You can run, but you can’t hide….


Lately… I have been down and out in Beverly Hills.

And I’m not even IN Beverly Hills. That’s how down and out I  am.
Sicker than the proverbial dog.

Hold it right there. Let’s back up.
Let me explain something.  You may detect a little bit of crankiness.  Irritability.  Waspishness.  Oh yes.  It might sound like I have a chip on my shoulder tonight.  If  I DO have a chip … … it is highly coincidental…. as I have crapped everything else out of my body.  I doubt that I still have a chip on my shoulder because everything else has passed through my body … … in the form of angry water.  So if it sounds to YOU like I have a chip…. ….   ….. Okay.  Let’s just forget the chip.

Back to the top, I think.  I have been sick.  I also do not like the term “sick as a dog” which I slapped up there right from the start.  (…cantankerous, bilious overtones….)  My good dogs are such good dogs.  They are rarely sick.  They have been saints for the past six days.

Speaking of Saints.  My Mary.  Bless her heart.  She has been kind beyond words.  Kind beyond my imagination.  She has had to put up with Mrs. Grumpy-Pants for the past six days.  I cannot tell you how patient and kind she has been.

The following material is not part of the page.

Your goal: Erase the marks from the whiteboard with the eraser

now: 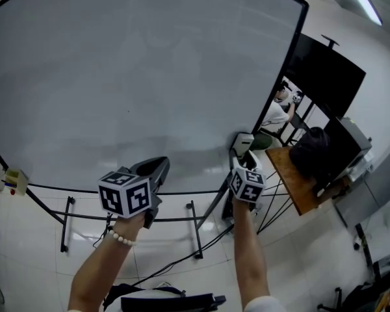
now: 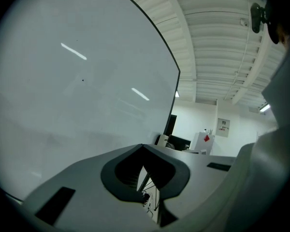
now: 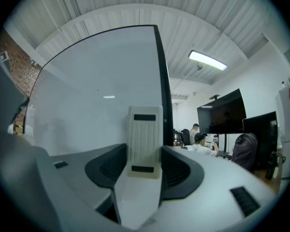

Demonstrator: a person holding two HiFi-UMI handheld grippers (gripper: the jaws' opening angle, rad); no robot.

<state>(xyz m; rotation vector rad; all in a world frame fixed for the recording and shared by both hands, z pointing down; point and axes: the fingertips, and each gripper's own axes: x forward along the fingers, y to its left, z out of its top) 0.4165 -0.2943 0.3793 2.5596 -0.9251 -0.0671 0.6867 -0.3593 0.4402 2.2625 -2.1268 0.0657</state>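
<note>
At my right gripper [image 3: 144,150]: jaws clamp the eraser [image 3: 145,132] upright by its long sides | my left gripper [image 2: 142,148]: jaws together, empty | eraser likely light, stiff, smooth plastic; mid-body hold suits | beyond: whiteboard [image 1: 149,77], eraser near its right edge

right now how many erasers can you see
1: the eraser, clamped in the right tongs by the lower right corner of the whiteboard. The left tongs are shut, empty. Others may be hidden.
</note>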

And now…. on to Mrs. Grumpy-Pants.  THAT.  Would be me.   You know, On December 1st, I was as normal as I get. All my bodily functions were right on time.  Behaving exactly as they should… without any help from me.  And then on Thursday… some great evil and malicious plot took hold.  I began to cramp in my head, my body, and my intestines.   Severely, at times.  Now… as I look back on this… it could have been worse.  Thankfully, liquid has not been pouring out of my head, and all my body parts….. like it has been pouring out of my intestines.  So.  In hindsight (no pun intended)… things could have been much worse.

But alas.  The intestinal virus had really overcome me, by Sunday.  I was pretty dehydrated as a result.  We took a trip in to the ER early Monday morning.  The Doctor was just swell.  The kind of guy that probably has elbow patches on his sweaters.  Shops at LL Bean and all that.   But those folks at the ER…. They told me to “keep my chin up buckeroooosey.”  They gave me little white magic poop pills.  And told me to drink mass quantities of Gatorade mixed with water.  Do this for 3 days… and if you aren’t any better…. put on your worry face.  Call us back.

Tomorrow will be 3 days.  I am practicing my worry face.    The magic poop pills aren’t working.  I loathe & abhor Orange Gatorade.  And I try HARD not to have vehemence for anything in my life.  To top it all off…..?  That big bad slam came when that cutey ER doctor said: No Caffeine.  Zip. Nadda.  No Coffee.  No Diet Cokes.

WHHHHHAAAAAAaaaaaaatttttt?  C’mon Man.  What are you doing to me here?  Is this some sort of Life-Test?  Or a Right of Passage or something?  (No pun there either) That’s like taking away my life blood.

I guess the upswing is… I’ve regained consciousness long enough to write this.   To let you know that I still believe in magic.  Even if it wasn’t in the form of those little white pills.   (Hell, Jack bought the Magic Beans… oh ….  but wait… it worked out for Jack.)  Okay.   Well.  It is sort of like my message in a bottle then.  I just need an intervention.  Call Glenda…. or Tinkerbelle…  or the Troll Under the Bridge.  I don’t care.  Mary Poppins.

I guess the fact of the matter is…. it will be over when it is over.  Done when it is done.   And.  In the mean time…   thanks for popping in …. to share in my delirium.